Winona Ryder plays Finn, a Berkeley graduate student who has a habit of abandoning her master’s thesis every time she is about to finish it. This time she is determined to finish while summering in Grasse, Calif., at the rambling house of her grandmother Hy (Ellen Burstyn). This sojourn will also give her a chance to reconsider her looming marriage to Sam (Dermot Mulroney), the man she lives with. As with the masters theses of her past, she seems spooked by commitment and is ready to abandon him.
Hy, who lives with her argumentative sister Glady (Anne Bancroft), is planning to make a quilt for the wedding. The small-town quilting group, led by Anna (Maya Angelou), formerly Hy’s housekeeper, is designing a cover that will signify the meaning of love, a subject that magically stirs the hearts of all the quilters.
In flashback, Moorhouse and writer Jane Anderson (who wrote “It Could Happen to You”) gently instruct Finn in the ups and downs of relationships. One evening, Glady and Hy explain that their bitterness dates to the death of Hy’s husband. Glady’s spouse (Rip Torn) comforted Hy above and beyond the call of duty and Glady is still fuming.
Jean Simmons, Lois Smith, Kate Nelligan and Angelou, quilters all, tell their stories to the confused Finn. Samantha Mathis, Claire Danes, Joanna Going and Maria Celedonio play the women in their younger versions in flashbacks that reveal pasts filled with anguish, disappointment, humor, passion and adultery. It’s a nice conceit, deepening our impressions of characters who might otherwise look to us like cliches, like passionless grandmas warmed only by faint memories of pale sex lives.
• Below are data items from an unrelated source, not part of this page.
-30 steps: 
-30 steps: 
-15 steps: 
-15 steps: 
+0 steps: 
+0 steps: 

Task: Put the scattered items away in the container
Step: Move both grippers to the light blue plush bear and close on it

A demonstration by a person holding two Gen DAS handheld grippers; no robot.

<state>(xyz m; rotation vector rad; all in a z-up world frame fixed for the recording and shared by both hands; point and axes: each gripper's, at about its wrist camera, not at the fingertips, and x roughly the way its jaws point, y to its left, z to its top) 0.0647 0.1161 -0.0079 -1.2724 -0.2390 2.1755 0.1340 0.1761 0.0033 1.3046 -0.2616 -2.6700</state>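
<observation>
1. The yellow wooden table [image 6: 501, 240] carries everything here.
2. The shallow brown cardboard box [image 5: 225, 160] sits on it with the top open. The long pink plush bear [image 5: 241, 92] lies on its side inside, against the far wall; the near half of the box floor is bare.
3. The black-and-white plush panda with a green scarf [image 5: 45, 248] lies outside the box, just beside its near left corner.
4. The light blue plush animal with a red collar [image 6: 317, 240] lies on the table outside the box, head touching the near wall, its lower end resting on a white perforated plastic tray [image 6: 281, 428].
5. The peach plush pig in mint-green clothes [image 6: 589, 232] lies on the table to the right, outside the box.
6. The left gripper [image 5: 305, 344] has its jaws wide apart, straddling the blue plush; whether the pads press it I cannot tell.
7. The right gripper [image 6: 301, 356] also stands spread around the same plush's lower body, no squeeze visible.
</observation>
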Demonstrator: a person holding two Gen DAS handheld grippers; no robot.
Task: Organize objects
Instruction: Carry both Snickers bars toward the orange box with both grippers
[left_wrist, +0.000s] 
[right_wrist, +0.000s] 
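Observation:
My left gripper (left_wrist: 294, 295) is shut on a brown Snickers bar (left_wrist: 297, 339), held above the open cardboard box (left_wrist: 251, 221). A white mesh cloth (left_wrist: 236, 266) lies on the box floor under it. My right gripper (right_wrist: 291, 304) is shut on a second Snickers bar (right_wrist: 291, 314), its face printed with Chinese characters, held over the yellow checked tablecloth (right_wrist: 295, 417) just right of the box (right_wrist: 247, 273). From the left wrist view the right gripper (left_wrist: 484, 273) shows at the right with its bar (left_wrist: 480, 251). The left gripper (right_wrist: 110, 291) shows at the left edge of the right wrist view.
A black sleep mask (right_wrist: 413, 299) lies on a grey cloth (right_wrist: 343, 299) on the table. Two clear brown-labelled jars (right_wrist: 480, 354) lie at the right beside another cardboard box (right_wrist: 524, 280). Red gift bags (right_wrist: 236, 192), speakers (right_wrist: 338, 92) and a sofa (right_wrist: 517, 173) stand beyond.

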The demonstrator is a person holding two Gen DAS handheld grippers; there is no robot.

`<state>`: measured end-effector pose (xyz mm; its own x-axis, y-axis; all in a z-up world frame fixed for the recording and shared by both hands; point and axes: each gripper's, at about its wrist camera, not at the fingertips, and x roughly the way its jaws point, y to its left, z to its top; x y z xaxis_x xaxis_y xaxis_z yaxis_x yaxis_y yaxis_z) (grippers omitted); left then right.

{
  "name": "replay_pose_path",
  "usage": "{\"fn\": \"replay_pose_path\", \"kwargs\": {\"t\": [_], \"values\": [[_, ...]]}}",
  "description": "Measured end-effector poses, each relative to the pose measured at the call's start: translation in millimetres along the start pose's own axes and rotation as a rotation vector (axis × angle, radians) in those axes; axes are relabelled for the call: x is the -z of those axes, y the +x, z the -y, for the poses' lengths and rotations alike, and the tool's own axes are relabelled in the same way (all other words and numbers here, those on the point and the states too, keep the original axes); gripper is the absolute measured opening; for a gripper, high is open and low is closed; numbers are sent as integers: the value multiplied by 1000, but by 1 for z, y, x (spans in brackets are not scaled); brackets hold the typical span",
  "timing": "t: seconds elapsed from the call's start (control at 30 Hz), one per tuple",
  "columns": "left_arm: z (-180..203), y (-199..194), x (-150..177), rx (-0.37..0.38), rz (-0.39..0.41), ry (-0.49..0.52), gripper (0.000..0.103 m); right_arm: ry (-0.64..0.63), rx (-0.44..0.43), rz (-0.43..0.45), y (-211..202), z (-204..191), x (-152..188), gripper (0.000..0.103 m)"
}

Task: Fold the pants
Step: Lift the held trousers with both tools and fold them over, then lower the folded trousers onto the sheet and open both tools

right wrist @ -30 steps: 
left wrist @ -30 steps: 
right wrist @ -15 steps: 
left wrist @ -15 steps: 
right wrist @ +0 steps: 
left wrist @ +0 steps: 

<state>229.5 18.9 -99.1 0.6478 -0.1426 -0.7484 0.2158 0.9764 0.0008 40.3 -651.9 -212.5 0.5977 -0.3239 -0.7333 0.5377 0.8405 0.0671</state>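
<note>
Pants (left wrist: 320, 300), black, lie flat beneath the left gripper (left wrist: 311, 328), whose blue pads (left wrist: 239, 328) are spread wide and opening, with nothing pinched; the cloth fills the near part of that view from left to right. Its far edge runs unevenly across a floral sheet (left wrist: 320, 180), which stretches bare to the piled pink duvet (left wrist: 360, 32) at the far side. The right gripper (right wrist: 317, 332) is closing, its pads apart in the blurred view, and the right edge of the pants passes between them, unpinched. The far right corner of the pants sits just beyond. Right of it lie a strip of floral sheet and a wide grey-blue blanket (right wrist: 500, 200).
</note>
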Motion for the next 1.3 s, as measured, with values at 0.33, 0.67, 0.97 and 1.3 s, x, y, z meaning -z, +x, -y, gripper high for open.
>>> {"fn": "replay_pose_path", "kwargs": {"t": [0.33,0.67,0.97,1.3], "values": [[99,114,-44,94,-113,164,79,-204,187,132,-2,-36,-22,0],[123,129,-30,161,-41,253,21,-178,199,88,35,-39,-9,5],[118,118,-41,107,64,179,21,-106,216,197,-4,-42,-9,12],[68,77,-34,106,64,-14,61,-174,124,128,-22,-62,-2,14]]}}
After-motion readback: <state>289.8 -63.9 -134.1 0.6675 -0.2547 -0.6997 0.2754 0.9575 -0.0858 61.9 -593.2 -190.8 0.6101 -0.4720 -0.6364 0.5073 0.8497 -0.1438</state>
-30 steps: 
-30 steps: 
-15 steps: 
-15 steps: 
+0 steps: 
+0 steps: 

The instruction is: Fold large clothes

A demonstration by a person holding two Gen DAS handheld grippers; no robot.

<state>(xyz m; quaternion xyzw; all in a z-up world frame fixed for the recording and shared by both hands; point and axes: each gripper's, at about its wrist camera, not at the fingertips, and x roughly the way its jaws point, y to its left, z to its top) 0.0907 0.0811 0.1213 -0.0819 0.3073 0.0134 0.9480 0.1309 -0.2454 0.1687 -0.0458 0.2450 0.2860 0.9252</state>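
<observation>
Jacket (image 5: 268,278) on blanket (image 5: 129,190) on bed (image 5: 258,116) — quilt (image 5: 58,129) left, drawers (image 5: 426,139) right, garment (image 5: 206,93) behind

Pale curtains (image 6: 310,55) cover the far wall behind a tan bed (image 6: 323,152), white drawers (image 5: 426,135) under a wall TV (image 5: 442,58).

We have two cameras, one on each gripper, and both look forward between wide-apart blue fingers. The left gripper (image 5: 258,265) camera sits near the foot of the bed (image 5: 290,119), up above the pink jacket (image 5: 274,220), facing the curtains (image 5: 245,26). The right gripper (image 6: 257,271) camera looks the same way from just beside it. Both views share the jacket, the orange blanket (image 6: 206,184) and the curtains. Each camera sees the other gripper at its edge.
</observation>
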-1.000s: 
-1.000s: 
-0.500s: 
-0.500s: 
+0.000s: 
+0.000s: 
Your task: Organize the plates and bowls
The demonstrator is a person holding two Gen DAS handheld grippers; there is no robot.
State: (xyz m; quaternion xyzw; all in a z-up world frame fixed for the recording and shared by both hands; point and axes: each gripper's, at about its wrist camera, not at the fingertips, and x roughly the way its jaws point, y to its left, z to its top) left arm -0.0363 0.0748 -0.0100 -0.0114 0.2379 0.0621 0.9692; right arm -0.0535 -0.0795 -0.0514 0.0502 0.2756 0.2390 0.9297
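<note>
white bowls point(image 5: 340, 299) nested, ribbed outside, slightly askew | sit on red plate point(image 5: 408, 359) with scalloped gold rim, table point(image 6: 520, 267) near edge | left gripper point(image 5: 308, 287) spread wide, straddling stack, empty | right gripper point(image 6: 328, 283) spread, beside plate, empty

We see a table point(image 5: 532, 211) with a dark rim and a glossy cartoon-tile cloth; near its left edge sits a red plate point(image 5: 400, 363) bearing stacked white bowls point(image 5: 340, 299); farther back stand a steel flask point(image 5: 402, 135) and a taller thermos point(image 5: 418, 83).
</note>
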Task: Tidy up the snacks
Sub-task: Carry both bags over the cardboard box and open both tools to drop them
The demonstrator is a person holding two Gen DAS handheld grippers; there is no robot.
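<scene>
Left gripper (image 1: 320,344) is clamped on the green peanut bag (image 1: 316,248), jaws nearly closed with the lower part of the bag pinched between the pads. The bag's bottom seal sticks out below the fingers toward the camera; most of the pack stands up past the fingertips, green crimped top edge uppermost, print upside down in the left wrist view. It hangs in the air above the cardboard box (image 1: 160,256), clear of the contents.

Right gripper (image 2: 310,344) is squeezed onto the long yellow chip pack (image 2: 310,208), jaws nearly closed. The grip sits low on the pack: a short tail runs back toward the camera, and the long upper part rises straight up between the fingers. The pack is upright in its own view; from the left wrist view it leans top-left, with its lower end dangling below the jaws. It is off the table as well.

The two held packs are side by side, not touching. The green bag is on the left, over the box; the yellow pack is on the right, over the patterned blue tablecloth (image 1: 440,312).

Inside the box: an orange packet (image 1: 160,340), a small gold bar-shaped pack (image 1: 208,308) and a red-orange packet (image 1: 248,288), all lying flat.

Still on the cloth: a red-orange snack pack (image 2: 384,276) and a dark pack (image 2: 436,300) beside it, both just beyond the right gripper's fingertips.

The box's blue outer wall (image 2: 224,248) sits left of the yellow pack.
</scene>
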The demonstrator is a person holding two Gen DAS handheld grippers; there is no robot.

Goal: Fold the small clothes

Finn quickly realizes that these senior citizens have led far more adventurous and hot-blooded lives than she.
Where Moorhouse could have veered toward the overwrought and sentimental, a la “Fried Green Tomatoes,” she steers the movie through the more believable middle ground of genuine emotion.
The one ill-conceived plot twist gives Finn an irresponsible divorced mother of whom she speaks dismissively at the beginning of the movie. We have no choice but to wait breathlessly for the inevitable appearance of the kooky mother (in the form of Kate Capshaw) bearing news guaranteed to persuade us that she isn’t as flaky as Finn has claimed.
Charming performances by Burstyn, who in age only seems to get warmer and more compelling as a performer, and the spunky Bancroft – Mrs. Robinson retired to farm country – keep the movie afloat during those awkward moments. (The two do a wonderful duet singing along with a Neil Diamond song.)
Ryder registers a bit sweet on my hypoglycemia meter, but I take solace in the fact that she looks so much like the young Bette Davis (think of “The Petrified Forest” ). Maybe in the breast of the young Ryder wriggles a Margot Channing longing to be free.